【エンタメCOBS】もしも科学シリーズ(28):もしも不老不死の薬があったら
活発な新陳代謝を持続すれば、不老不死の実現に近づくのだろうが、細胞の寿命はあらかじめ決められているというプログラム説がある。
染色体にあるテロメアが細胞の寿命に大きく関係しているのだ。テロメアが長いと長寿に、短くなると短命になるのだが、人工的に短くしても、何世代かあとの子孫にならないとはっきりした差が生じないとのデータもあり、残念ながら完全には解明されていない。
DNAの損傷も大きな問題だ。DNAが傷ついたまま細胞分裂すると新たな細胞に正しい遺伝情報が伝わらず、異常細胞が生まれてしまうのだ。これを防ぐのがp53遺伝子で、DNAのダメージを察知すると正常に治るまで細胞分裂をストップし、異常細胞の発生を食い止める。

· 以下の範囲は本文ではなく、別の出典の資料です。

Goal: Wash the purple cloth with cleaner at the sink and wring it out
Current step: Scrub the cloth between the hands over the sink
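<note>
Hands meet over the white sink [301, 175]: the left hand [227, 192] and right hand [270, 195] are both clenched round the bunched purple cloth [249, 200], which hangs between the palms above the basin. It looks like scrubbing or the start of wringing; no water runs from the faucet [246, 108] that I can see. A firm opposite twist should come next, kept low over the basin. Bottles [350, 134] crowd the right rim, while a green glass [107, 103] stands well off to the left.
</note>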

万が一に異常細胞が生まれてしまっても、やはりp53遺伝子が検知しその細胞を自爆させる。ただし、細胞分裂を止めたり新たな細胞を自爆させれば老化が進むので、不老不死にとってp53遺伝子は悪者に他ならない。
もしp53遺伝子がなければ不老不死は実現できるのか?たしかに細胞分裂はひたすら続き、自爆することもないから老化は防げるのだろうが、日焼けや放射線でDNAが損傷しても、それを蔓延させてしまう。